Dietrich (Títrich) I. (*1676 – †1747)
Frichdrich’s twin Dietrich was imposed by Rome in 1701 as an archbishop of Prague.

In 1726, when Friedrich died, his brother Dietrich became Bohemian king as a king-regent, and ruled till 1733. When he was 57 years old, he abdicated and left young Albrecht IV. to enter throne.

The youngest brother of Friedrich and Dietrich, Konrad (*1678 - †1707), was well-known general, he died in battle in Felvidék (Slevania) against Turks, becoming a national hero.

Albrecht (Olprecht) IV. (*1713 – †1750)
He ruled 17 years, dying of a strange disease in 1750. During his rule, in 1747, new University was found in Olmütz, Rudolf-Universität, the second to Karl-Ferdinand Universität in Prague. Then, his brother Johannes became king.

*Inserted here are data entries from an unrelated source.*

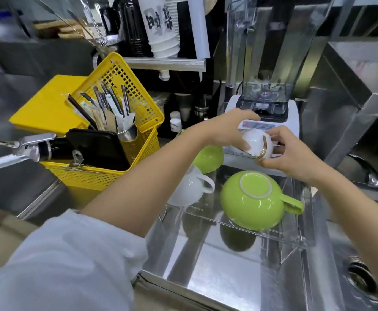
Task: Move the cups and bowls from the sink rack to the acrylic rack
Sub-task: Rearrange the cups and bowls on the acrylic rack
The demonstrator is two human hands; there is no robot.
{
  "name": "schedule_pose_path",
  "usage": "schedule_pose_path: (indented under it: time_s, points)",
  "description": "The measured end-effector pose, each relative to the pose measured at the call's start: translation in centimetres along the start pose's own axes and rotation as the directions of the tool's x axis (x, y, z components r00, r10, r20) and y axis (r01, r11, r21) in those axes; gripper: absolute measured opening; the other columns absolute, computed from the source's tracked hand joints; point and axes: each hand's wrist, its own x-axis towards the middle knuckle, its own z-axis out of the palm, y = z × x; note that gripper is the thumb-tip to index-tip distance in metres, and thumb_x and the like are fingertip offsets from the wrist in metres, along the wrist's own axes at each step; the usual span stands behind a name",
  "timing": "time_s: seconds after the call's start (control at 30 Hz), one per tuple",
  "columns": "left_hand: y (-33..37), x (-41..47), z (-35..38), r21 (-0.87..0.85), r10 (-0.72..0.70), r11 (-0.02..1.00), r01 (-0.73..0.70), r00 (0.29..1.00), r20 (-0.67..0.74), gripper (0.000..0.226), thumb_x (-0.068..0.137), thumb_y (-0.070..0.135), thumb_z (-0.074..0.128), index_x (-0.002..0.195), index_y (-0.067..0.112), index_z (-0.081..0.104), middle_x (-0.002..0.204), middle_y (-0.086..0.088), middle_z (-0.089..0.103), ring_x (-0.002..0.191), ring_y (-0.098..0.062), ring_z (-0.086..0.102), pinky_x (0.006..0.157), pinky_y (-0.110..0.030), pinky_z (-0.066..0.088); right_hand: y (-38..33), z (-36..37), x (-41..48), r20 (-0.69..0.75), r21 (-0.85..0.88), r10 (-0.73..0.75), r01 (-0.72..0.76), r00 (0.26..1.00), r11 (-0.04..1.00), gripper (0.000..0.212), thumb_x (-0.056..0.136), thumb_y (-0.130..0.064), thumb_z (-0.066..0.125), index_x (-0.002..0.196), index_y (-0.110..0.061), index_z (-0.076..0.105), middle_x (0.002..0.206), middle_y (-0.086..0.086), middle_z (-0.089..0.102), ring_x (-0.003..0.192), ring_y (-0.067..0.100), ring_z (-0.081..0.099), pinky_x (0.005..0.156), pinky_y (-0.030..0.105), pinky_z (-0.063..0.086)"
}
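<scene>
Both hands hold a white cup with a gold handle [256,143], upside down, over the far right of the clear acrylic rack [295,240]. My left hand [227,127] grips its body from above and my right hand [290,151] pinches its rim and handle. On the rack, a large green cup [254,198] lies upside down at the front with its handle to the right. A white cup [191,187] rests upside down at the left, and a second green cup [208,157] sits behind it.
A yellow basket [120,162] with a cutlery holder and a black phone stands to the left. A blender [266,102] rises just behind the rack. A steel counter lies under the rack, with a sink drain [360,278] at the lower right.
</scene>
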Motion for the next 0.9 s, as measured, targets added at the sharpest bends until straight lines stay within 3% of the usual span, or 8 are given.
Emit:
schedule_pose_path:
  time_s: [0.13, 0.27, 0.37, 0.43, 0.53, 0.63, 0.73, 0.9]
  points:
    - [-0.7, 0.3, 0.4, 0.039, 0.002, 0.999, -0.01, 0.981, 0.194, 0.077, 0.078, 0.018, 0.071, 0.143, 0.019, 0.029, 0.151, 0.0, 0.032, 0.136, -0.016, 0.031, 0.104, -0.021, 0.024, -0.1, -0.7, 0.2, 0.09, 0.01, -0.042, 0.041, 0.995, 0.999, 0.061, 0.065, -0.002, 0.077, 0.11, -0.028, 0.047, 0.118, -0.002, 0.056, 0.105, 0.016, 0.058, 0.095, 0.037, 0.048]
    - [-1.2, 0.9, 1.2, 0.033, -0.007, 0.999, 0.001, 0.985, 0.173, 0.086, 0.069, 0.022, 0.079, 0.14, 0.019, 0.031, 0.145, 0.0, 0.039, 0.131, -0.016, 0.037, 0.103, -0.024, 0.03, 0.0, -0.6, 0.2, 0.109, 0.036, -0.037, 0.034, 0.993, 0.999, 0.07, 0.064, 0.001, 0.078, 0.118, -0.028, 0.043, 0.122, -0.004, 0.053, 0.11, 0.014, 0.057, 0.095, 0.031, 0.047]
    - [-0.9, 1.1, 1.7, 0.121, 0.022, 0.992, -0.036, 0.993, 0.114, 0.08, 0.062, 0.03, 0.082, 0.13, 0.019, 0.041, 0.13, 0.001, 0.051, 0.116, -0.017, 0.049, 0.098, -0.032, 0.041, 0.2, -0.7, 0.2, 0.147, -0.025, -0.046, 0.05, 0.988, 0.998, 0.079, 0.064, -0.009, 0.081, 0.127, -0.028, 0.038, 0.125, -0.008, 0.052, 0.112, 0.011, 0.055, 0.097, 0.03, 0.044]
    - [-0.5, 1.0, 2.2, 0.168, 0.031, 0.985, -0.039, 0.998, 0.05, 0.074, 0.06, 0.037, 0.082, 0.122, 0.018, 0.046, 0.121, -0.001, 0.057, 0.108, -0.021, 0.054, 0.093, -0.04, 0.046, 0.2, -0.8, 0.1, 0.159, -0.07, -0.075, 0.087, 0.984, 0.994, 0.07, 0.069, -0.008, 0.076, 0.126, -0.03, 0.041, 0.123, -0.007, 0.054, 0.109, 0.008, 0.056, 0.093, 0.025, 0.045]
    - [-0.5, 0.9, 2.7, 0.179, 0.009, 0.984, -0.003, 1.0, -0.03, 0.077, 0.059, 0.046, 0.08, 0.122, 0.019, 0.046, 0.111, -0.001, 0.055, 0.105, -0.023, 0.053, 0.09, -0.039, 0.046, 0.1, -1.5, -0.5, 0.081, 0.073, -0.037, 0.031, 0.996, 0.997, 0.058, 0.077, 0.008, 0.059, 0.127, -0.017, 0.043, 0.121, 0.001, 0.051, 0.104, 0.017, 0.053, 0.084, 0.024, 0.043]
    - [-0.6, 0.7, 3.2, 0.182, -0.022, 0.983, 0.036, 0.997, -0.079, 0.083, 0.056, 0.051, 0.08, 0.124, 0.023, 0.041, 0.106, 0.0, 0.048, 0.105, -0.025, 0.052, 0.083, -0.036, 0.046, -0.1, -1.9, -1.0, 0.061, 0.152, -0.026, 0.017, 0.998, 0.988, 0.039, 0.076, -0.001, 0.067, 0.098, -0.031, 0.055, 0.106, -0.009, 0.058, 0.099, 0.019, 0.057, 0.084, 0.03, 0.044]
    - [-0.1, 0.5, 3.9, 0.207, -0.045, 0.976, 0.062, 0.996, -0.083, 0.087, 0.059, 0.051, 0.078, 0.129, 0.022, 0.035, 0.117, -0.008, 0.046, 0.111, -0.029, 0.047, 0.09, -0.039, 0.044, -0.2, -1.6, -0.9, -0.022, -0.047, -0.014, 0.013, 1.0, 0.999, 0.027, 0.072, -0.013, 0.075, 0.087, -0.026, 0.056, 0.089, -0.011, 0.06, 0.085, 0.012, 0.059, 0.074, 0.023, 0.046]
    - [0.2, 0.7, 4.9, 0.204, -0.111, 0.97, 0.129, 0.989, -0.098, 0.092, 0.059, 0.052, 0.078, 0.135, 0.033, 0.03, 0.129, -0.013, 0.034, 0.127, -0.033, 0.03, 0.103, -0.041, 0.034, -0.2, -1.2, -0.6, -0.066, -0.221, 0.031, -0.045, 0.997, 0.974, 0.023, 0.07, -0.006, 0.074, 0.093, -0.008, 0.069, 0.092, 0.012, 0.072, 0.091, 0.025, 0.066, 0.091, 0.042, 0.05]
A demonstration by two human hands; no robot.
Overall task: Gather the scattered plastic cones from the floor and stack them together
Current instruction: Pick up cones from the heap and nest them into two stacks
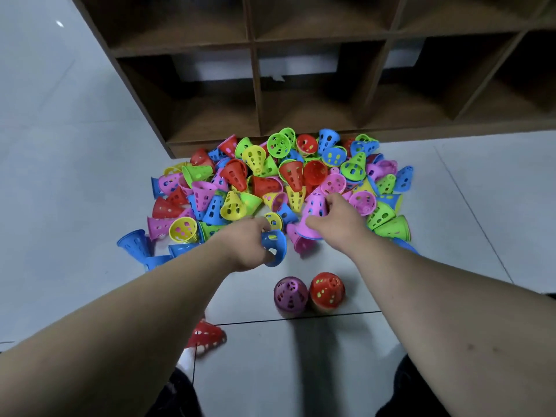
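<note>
Cones lie heaped mid-frame; the left hand grips a blue cone, the right hand clutches a pink cone.

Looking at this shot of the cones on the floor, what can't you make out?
All head view.
how many cones are nested under the purple cone and the upright red cone: the top ones cover them.
nearest red cone: partly behind the left arm, blurred.
grip of the left hand on the blue cone: motion blur.
pink cone in the right hand: partly covered by that hand.
bottom of the pile: buried under other cones.
</note>
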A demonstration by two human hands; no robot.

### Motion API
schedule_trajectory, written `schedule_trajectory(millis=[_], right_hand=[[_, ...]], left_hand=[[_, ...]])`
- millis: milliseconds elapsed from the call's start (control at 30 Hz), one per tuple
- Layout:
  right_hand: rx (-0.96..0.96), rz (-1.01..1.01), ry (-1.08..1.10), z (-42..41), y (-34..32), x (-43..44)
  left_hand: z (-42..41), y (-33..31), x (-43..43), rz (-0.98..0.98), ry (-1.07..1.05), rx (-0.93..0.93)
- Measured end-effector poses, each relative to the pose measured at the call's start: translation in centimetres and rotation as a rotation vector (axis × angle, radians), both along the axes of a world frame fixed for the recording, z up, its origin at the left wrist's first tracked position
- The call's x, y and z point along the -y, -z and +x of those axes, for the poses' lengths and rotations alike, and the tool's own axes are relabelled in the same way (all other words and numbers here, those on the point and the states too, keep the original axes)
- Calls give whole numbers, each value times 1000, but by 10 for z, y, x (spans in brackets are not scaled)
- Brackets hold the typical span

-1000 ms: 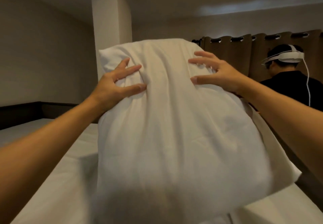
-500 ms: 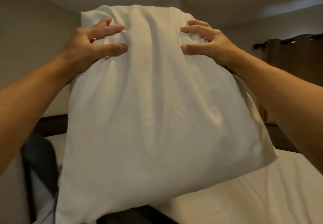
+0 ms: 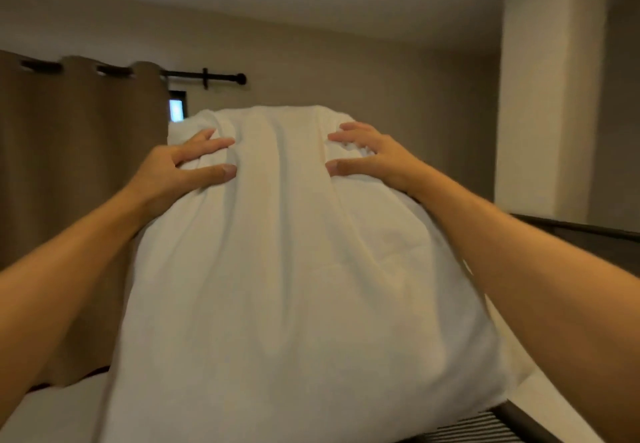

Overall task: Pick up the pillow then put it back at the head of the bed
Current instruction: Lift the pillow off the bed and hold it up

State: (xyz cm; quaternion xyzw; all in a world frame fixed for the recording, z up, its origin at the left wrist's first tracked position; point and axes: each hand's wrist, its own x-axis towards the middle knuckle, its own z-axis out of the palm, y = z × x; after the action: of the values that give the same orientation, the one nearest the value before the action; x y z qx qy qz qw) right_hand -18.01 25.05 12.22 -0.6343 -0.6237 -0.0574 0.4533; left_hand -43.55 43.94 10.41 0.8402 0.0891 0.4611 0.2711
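Note:
A big white pillow point(image 3: 294, 287) hangs upright in front of me and fills the middle of the view. My left hand point(image 3: 173, 169) grips its upper left corner, fingers bunching the cloth. My right hand point(image 3: 374, 158) grips the upper right corner the same way. Below the pillow lies the bed's white sheet point(image 3: 62, 408). The pillow hides most of the bed, and its lower edge is out of frame.
Brown curtains point(image 3: 69, 165) on a black rod point(image 3: 207, 77) hang at the left. A beige wall is ahead, with a pale column point(image 3: 550, 96) at the right. A dark ledge point(image 3: 588, 238) runs along the right, and a dark striped thing point(image 3: 485, 428) shows at the bottom right.
The view has swung round: the curtains are now on the left and the column on the right. The pillow, still held by both hands, has come down from its higher position.

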Motion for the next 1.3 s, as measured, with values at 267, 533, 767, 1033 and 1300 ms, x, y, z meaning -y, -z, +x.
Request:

Johannes (Hons) I. (*1725 – †1795)
Archbishop Johannes had a difficult choice. His brother died suddenly childless and because of possible foreign intrusion from side of Prussia, he decided to take the power. He abolished celibacy in the newly reformed General Bohemian Church (Ta Ólkmajn Pémiš Kirchna), holding both functions - king and archbishop. It was direct following of Bohemian Way. He got married and being 49 years old, his wife Elizabeth von und zu Sternberg gave him son Antonius.

Rising tension in HRE resulted in aims of Prussia to enstrenghten its possition within HR Empire. To do so, 1766 Prussian king invaded Bohemian Kingdom in a try to capture Silesia and Lusatia. In a decisive battle at Semten, near Pardubitz, better equipped Prussian Army was able to defeat Bohemian Army, even it has almost twice as many soldiers as the Prussian one. Luckily, in a battle near Prague, 1767, Prussia was stopped in further attempts to unify HRE including Austria and Bohemian Kingdom. The peace was sour for Bohemians, they lost Lusatia and Silesia, but remained independent.

In the same moment, following the secret agreement between ADM and Prussia, Austro-Dalmatians had invaded Hungary. Bohemo-Hungarian Army, struggeling for survival in nothern Bohemia, was not able to stop them. ADM in a short time conquerred all the Hungarian territory, which was not under Ottomans rule.

These two fatal failures led Johannes to think more intensivelly about development of the country to sustain any possible future aggression.